What lines below include the string "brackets"? Pick them out and copy them.

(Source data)
=== Section Start ===
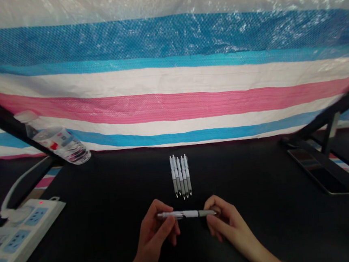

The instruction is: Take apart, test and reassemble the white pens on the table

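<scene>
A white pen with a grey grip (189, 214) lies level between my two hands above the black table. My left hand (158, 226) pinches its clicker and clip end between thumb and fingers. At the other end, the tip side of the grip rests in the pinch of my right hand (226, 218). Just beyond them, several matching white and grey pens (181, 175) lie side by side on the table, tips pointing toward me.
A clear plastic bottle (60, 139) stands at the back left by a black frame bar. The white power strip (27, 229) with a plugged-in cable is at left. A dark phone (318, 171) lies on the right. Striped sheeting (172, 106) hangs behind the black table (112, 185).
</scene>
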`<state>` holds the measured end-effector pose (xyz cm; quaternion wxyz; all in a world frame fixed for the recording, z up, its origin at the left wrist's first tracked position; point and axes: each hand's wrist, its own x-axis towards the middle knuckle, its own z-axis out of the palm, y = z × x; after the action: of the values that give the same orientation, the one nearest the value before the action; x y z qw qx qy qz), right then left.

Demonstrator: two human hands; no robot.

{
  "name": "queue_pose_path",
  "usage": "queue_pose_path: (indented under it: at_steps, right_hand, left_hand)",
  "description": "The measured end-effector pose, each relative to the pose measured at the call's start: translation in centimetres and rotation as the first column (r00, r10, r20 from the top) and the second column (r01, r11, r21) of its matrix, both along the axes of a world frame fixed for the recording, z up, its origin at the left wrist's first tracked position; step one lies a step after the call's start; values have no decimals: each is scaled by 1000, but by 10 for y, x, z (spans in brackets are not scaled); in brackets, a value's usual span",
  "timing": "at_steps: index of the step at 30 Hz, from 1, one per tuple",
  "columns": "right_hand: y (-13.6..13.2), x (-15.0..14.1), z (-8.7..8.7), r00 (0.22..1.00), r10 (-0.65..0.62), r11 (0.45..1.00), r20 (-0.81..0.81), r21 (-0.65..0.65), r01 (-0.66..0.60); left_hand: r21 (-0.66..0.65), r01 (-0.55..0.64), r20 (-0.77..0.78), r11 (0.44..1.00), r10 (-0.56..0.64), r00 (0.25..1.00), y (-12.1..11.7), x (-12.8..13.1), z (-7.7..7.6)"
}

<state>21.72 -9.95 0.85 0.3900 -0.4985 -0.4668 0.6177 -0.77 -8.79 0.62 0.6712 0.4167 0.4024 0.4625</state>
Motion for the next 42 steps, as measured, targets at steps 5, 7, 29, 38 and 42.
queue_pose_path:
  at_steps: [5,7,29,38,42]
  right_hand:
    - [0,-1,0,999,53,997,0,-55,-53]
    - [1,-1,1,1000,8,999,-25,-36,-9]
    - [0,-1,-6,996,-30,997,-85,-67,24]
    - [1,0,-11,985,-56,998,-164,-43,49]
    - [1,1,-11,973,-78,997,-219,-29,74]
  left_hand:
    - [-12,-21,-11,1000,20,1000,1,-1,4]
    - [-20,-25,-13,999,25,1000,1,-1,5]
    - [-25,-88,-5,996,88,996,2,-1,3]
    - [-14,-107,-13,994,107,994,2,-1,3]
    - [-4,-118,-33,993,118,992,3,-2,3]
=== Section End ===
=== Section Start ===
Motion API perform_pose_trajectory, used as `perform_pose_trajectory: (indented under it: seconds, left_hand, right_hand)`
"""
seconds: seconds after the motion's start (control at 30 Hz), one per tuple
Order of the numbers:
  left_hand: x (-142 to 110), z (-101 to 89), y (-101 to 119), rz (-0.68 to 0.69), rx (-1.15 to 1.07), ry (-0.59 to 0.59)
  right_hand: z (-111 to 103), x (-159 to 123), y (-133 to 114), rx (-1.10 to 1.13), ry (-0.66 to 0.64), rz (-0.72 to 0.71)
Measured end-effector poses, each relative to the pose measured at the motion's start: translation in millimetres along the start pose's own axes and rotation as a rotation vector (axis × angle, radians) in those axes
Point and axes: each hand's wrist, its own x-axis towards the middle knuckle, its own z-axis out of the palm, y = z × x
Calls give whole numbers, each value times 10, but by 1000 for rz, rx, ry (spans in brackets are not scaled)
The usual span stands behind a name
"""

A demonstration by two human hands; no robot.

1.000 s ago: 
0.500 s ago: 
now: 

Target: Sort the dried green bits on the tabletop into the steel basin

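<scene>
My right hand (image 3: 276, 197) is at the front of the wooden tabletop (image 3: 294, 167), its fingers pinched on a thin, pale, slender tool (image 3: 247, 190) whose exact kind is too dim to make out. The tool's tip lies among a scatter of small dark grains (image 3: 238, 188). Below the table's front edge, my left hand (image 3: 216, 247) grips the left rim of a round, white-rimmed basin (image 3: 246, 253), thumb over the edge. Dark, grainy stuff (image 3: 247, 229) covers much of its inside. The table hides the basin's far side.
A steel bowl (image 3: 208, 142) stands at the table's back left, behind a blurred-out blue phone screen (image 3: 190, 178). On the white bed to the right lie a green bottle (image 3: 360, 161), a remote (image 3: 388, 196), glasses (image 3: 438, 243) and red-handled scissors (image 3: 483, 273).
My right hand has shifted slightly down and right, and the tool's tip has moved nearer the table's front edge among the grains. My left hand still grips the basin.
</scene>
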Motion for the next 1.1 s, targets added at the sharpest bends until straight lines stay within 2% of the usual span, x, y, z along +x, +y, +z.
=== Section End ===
*Exercise output*:
  "description": "The measured end-effector pose, each relative to the pose measured at the call's start: translation in centimetres and rotation as the first column (r00, r10, r20 from the top) and the second column (r01, r11, r21) of its matrix, both along the axes of a world frame fixed for the recording, z up, its origin at the left wrist's first tracked position; step one lies a step after the call's start; values have no decimals: each is scaled by 1000, but by 10 for y, x, z (spans in brackets are not scaled); in brackets, a value's usual span",
Calls give whole numbers, each value times 10, but by 1000 for rz, rx, ry (spans in brackets are not scaled)

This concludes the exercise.